Assignment
Search the entries below for the word "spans" and copy every line where it appears.

Records supplied
──────────────────────────────
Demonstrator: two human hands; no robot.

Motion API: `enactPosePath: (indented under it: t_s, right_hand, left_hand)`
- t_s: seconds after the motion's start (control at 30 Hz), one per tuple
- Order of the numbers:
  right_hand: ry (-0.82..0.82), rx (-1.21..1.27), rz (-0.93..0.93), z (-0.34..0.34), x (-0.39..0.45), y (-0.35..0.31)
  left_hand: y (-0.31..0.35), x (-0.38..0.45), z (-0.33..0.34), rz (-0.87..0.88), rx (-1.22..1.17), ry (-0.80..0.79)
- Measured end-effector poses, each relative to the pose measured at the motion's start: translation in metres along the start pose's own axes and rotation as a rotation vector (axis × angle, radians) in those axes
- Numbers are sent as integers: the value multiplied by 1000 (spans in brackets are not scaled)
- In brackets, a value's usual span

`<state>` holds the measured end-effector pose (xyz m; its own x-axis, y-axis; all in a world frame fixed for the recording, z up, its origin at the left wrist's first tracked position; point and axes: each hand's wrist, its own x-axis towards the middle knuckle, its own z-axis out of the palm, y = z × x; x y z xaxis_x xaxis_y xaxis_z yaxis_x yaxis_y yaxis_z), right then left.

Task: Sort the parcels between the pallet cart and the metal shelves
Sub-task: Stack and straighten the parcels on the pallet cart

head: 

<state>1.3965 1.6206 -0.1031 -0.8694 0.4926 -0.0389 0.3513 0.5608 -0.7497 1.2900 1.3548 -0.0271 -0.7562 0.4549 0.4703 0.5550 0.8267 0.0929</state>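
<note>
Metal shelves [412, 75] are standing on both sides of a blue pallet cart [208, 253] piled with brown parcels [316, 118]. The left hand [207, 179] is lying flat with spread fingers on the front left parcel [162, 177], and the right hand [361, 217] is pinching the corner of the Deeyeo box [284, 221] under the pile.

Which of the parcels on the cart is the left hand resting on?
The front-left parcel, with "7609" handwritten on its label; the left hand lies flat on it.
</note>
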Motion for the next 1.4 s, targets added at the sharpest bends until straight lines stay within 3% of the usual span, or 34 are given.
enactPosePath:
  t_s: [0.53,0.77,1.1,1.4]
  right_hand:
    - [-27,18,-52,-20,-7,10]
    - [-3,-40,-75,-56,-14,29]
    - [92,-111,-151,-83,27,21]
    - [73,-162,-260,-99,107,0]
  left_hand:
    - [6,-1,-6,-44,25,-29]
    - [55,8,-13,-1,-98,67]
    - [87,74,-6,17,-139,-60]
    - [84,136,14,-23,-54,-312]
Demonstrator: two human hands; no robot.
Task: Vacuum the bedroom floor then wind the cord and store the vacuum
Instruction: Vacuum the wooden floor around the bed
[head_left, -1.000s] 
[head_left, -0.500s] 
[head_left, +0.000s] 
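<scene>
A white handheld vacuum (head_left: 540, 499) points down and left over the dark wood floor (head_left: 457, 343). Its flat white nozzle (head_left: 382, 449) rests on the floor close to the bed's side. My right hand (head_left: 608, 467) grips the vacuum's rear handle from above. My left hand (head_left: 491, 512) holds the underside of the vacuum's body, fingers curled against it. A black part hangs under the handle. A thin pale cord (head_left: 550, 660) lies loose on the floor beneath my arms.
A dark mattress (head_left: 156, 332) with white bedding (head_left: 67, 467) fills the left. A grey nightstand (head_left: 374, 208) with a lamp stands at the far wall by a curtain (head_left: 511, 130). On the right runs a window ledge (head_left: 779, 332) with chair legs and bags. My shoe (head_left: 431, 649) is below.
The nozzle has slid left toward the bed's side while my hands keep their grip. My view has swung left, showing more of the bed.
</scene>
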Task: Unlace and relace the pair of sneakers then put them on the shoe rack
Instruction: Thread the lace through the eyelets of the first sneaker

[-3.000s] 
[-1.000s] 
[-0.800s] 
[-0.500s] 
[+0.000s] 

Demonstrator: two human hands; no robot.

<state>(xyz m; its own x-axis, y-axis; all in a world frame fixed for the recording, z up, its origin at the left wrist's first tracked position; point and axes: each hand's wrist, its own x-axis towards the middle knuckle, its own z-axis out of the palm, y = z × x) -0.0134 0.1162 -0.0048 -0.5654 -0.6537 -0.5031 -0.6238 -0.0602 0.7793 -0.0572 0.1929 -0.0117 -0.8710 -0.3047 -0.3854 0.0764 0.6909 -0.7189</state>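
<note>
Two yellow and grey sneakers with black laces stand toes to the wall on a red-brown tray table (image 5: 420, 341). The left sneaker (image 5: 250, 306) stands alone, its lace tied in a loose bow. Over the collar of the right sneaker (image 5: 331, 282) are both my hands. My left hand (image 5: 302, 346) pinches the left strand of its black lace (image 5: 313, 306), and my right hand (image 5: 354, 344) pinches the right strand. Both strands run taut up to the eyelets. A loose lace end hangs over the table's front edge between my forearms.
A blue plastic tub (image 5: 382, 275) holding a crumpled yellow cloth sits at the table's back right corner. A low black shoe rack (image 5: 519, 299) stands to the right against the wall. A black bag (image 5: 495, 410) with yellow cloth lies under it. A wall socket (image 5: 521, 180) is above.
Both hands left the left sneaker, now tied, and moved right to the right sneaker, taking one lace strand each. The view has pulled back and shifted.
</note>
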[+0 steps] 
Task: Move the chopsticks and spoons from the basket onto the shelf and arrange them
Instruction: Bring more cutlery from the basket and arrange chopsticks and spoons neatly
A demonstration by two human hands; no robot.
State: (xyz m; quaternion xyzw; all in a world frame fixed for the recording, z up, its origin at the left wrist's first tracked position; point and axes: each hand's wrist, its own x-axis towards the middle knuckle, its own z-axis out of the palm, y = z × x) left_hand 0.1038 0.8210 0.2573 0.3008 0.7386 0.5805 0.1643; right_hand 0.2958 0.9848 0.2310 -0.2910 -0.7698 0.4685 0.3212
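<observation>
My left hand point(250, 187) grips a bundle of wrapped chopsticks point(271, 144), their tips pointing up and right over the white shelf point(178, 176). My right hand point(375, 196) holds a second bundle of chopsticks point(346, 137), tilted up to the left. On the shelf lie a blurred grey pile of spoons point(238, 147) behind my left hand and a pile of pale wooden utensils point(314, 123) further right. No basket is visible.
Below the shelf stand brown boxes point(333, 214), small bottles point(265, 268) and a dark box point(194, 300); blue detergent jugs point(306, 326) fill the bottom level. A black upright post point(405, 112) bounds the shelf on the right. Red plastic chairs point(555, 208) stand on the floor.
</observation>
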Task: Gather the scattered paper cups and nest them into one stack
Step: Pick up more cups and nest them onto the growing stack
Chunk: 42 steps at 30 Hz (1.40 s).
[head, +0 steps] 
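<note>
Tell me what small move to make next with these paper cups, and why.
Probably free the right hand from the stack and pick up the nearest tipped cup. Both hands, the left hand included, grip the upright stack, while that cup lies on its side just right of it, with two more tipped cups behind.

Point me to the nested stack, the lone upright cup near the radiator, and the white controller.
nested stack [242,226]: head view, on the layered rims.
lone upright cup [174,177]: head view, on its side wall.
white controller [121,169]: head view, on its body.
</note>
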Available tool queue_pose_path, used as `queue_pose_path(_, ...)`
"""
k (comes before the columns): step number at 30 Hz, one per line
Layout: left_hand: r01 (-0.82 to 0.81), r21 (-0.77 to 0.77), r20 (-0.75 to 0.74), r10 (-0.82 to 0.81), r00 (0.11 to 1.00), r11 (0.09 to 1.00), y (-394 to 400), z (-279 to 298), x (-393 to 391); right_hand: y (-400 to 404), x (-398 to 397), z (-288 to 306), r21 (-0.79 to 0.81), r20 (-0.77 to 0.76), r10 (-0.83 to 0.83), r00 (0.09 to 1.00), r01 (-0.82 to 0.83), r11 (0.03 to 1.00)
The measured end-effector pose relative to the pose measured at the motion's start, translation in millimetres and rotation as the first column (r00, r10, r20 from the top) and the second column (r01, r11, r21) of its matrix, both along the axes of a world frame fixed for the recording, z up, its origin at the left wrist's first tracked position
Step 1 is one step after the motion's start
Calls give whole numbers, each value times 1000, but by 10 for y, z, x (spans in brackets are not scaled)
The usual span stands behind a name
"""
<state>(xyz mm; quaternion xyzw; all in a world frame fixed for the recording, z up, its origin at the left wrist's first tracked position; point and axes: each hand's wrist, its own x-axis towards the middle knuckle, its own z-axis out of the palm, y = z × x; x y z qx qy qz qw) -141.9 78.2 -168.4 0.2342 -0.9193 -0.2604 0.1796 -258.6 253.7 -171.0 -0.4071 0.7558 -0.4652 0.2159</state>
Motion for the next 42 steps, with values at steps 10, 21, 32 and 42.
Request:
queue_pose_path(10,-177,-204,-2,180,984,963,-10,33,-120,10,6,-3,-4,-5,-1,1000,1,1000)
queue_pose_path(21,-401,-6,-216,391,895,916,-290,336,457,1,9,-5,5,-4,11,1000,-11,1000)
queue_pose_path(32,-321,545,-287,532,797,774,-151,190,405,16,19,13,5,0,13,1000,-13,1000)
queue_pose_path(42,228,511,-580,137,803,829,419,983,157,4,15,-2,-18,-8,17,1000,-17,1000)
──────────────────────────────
Exercise answer
- Numbers are sent as integers: the value multiplied by 1000 (spans in brackets are not scaled)
Calls give whole numbers, each value times 1000, but by 10 for y, z, x (spans in brackets are not scaled)

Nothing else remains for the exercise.